Напротив постели на подставке так и осталась та картина, что он рисовал для отца: крупные, алые, распустившиеся маки с черными глазками, в пузатой белой вазе, на подоконнике окна. Ставни распахнуты, за ними — солнечный день, зеленая лужайка и крохотная береза вдалеке. Теперь все, что так хвалили его учителя, казалось Мелину уродливым и противным. И цветы, и ваза, и окно.
После жгучей обиды нахлынула не менее жгучая злость — голове стало жарко.
— Идиот, кому нужна твоя мазня? — зарычал сам на себя мальчик, и в рыке этом слышался гнев мужчины. — Для кого ты старался? Кому стихи писал? Дурак!
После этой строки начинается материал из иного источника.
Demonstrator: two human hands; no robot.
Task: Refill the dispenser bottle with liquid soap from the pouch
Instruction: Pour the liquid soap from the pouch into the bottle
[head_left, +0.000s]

В одном отчаянном порыве он подхватился с постели и рванулся к столу, где все еще лежал свернутый в трубку и перевязанный серебром листок со стихами. Безжалостно схватил его и швырнул в камин, куда теперь, во время его болезни, постоянно кидали дрова.
— Гори в огне все прежнее во мне, — вдруг прошептал он в рифму и криво, жестко усмехнулся.
Потом обернулся к картине с маками, собираясь и с ней сделать что-нибудь вандальское, но насторожился, подобрал полы длинной ночной рубашки и на цыпочках подошел к двери, ловко избегая скрипучие половицы. Из-за двери как раз донесся возмущенный вскрик Германа, что он сам поедет к королю за милостью для него, Мелина.
Весь последующий разговор наставников и доктора юный лорд слушал внимательно, сосредоточенно хмуря свои тонкие, темные брови.
— Исчезнуть? Неплохо, — вновь ухмыльнулся он, а глаза его внезапно блеснули серой сталью. — Только не для того, чтоб стать каким-нибудь фермером, пропахшим навозом. Завести семью? Ха! Зачем семья вообще? Чтоб ненавидеть свою жену? Ненавидеть сына? Лишать его наследства? Ха! — брови его нахмурились грознее некуда, и стал мальчик похож на злого, взъерошенного волчонка.